= Prompt =
Return all lines from the listing below in which "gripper" appears.

--------------------------------

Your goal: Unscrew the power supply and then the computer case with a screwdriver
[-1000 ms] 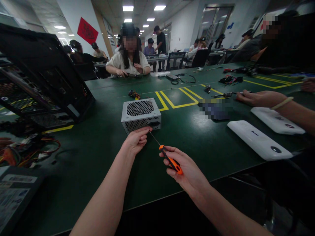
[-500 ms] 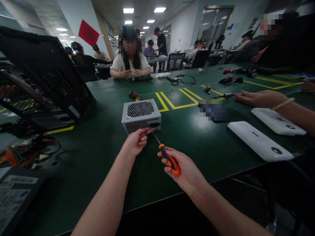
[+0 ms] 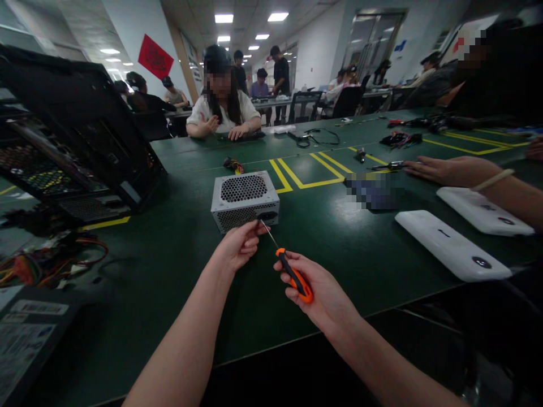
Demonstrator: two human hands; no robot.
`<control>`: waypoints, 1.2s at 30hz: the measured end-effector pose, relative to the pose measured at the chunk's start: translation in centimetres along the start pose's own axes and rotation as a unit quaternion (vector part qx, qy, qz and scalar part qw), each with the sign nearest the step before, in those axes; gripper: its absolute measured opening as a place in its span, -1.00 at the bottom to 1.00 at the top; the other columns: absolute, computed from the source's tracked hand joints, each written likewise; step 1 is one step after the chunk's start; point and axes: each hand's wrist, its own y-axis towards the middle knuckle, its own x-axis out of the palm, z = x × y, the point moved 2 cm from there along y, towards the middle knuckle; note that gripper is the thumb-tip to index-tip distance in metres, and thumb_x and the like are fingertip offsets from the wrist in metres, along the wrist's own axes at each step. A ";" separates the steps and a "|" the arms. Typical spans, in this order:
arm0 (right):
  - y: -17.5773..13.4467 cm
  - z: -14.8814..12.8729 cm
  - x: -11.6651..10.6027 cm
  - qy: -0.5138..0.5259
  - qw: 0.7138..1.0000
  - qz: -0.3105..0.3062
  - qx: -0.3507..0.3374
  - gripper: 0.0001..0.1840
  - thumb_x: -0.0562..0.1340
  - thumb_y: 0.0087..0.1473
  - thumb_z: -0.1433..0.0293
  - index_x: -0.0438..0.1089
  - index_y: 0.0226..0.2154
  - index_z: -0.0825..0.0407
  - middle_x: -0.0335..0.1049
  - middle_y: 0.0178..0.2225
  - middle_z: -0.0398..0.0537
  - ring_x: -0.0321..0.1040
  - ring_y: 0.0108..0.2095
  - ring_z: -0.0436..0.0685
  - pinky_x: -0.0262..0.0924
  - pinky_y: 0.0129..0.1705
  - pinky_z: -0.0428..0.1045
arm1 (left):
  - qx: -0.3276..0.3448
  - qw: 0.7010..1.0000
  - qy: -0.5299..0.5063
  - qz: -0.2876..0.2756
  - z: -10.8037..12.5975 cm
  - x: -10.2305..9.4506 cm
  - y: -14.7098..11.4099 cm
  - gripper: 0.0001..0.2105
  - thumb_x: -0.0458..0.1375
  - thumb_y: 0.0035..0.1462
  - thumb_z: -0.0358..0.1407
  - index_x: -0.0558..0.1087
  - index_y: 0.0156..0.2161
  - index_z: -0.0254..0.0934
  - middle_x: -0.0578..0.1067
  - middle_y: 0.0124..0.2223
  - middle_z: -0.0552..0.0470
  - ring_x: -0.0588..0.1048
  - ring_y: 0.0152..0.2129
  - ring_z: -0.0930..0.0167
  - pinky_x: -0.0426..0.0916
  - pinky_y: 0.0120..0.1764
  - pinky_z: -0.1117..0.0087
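My right hand (image 3: 311, 277) grips a screwdriver (image 3: 296, 276) by its orange and black handle. The thin shaft points up and left to the fingertips of my left hand (image 3: 244, 246). Those fingers are pinched together by the screwdriver's tip; what sits between them, if anything, is too small to make out. Just beyond them a grey computer power supply (image 3: 245, 203) rests on the green table, its perforated fan grille facing up and its socket side towards me. My left hand partly covers its front face.
At left stand a black computer case (image 3: 85, 135), a heap of cables (image 3: 46, 260) and a dark labelled box (image 3: 34, 333). Two white devices (image 3: 452, 246) lie at right, near another person's hand (image 3: 449, 169) by a tool. Someone sits across the table (image 3: 203, 350).
The left fingertips have shifted slightly at the screwdriver's tip, while the power supply stays put. The person opposite has moved their hands apart. The whole view has drifted a little.
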 end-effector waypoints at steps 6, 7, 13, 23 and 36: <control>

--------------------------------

= Solution to this problem =
`<control>`: waypoints, 1.2s at 30hz: the measured end-effector pose, relative to the pose measured at the chunk's start: translation in centimetres along the start pose's own axes and rotation as a unit quaternion (vector part qx, qy, qz and scalar part qw), each with the sign nearest the step before, in those axes; gripper: its absolute measured opening as a place in its span, -1.00 at the bottom to 1.00 at the top; the other columns: absolute, computed from the source's tracked hand joints, each written likewise; step 1 is one step after the chunk's start; point and axes: each hand's wrist, its own y-axis towards the middle knuckle, its own x-axis out of the palm, z = x × y, the point moved 2 cm from there along y, towards the middle knuckle; note that gripper is the thumb-tip to index-tip distance in metres, and thumb_x and the like are fingertip offsets from the wrist in metres, along the wrist's own axes at each step. A ";" separates the steps and a "|" the arms. Typical spans, in this order:
  - gripper: 0.0001..0.1840
  - gripper: 0.0001..0.2105

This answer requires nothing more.